We don’t have that level of overview of our customers’ system architecture but I do see a time where we’ll see some more prognostic health monitoring (PHM) introduced, certainly as we go into the second and third generation, where we’ll have tens of thousands of these aircraft flying around. At that stage 10 to the minus nine might not be good enough; it might have to be 10 to the minus 12.
I think we’re going to get to a point where each aircraft has its own digital twin and there is a PHM system monitoring every single bit of vibration or imbalance; there’s going to be a sensor there monitoring it. So these things are going to be flying sensors eventually.
TE’s Aerospace, Defence and Marine Paris Air Show eVTOL mock-up, showing the components made by the company
Do we now have standardised aircraft maintenance and operating procedures for all eVTOLs?
If you look at the configuration of the architecture, some companies have just the one battery pack. Volocopter’s are replaceable and that’s fundamental to how they operate. We see some aircraft with two or three different battery packs, with one in the fuselage and two or four in a wing. That can vary. We see airframers with different numbers and types of charging points with many now switching to the Megawatt charging standard.
There is a lack of conformity and I think it will be a person running out with a plug and plugging them in for the few years. And you’ll need a fast charger for the first 15 minutes. You will see the rotor blades being swapped but I don’t think it’s going to be as bad as in the automotive electric vehicle sector where there is a different system for each country. When you look at the battery packs, there’s a difference of opinion on what companies feel more comfortable doing.
How will battery technology change in the next 10 years?
I’ve seen quite a few announcements of step changes in different lithium technologies so I think they’re going to get better, but there’s also going to be quite fast-paced iteration of these vehicles where different battery technology gets inserted into the same airframe. How that affects the certification process I don’t know. Will we be able to type certify high voltage power units in the same way we certify gas turbos, airframes or rotors? So if you want to make a fundamental change to the battery pack system, how do you do that? What’s the level of re-certification you need? That’s still a major question to be answered.
How do you see scalability in terms of aircraft design evolving?

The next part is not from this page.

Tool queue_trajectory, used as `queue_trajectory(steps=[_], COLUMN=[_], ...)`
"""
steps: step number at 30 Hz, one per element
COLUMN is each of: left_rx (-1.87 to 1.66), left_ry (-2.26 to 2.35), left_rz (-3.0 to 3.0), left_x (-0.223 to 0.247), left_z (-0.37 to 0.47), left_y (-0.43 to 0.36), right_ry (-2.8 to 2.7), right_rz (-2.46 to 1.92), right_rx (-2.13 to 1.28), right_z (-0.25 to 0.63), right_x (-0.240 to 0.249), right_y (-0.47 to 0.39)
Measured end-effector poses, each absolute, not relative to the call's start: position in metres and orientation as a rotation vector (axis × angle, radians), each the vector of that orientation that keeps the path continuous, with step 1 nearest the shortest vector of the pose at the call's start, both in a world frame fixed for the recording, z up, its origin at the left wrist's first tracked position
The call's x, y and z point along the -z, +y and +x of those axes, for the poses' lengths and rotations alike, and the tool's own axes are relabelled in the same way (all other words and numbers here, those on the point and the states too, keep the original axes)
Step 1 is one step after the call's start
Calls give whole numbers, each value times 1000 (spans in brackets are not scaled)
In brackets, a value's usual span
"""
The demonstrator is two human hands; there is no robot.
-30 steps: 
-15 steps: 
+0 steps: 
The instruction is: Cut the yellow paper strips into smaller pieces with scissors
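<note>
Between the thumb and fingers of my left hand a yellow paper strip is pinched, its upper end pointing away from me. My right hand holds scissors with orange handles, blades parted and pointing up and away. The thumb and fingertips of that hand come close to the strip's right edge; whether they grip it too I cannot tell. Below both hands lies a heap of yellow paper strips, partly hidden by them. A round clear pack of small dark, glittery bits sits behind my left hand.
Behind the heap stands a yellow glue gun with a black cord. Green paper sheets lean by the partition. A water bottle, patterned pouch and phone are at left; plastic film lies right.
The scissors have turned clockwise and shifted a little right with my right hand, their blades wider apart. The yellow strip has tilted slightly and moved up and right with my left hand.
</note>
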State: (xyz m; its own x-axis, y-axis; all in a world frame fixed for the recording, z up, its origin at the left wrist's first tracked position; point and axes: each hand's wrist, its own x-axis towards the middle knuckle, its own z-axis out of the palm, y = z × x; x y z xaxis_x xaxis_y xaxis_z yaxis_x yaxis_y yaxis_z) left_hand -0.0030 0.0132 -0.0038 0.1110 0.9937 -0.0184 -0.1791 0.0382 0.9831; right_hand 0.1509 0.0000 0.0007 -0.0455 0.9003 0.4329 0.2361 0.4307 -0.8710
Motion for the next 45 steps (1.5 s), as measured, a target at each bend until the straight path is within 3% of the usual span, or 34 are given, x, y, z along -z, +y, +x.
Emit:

That’s a difficult question. These aircraft are relatively cheap – they’re in the single-digit millions – so I think in aviation terms they’re fairly disposable. I see the VoloCities as having a three- or four-year lifespan. SpaceX set a great example of what’s possible with a fast-learn, fast-implementation philosophy, making constant changes to get to what is a cost-effective product. Startups are going to be particularly effective at doing that.
So I think we’ll see firstly a fast iteration of where new eVTOLs are designed to fit market niches and a different aviation environment than traditional aerospace with its duopoly of Boeing and Airbus, where Boeings tend to be more cost-effective and Airbus tends to be more technological. We will have niche players in certain regions with certain use cases.
They will be regional – with SkyDrive becoming a Volocopter-like product for the Asian market – and airframe manufacturers such as Limosa, Archer, Joby and Textron all offering three-to-four-passenger types. I think that’s where we are going to see consolidation. Then you will have Horizon and Lilium offering a seven-seater fast jet – so I think there’s going to be at least half a dozen or so successful airframers and a stable market by early 2030s. That’s not including personal air vehicles.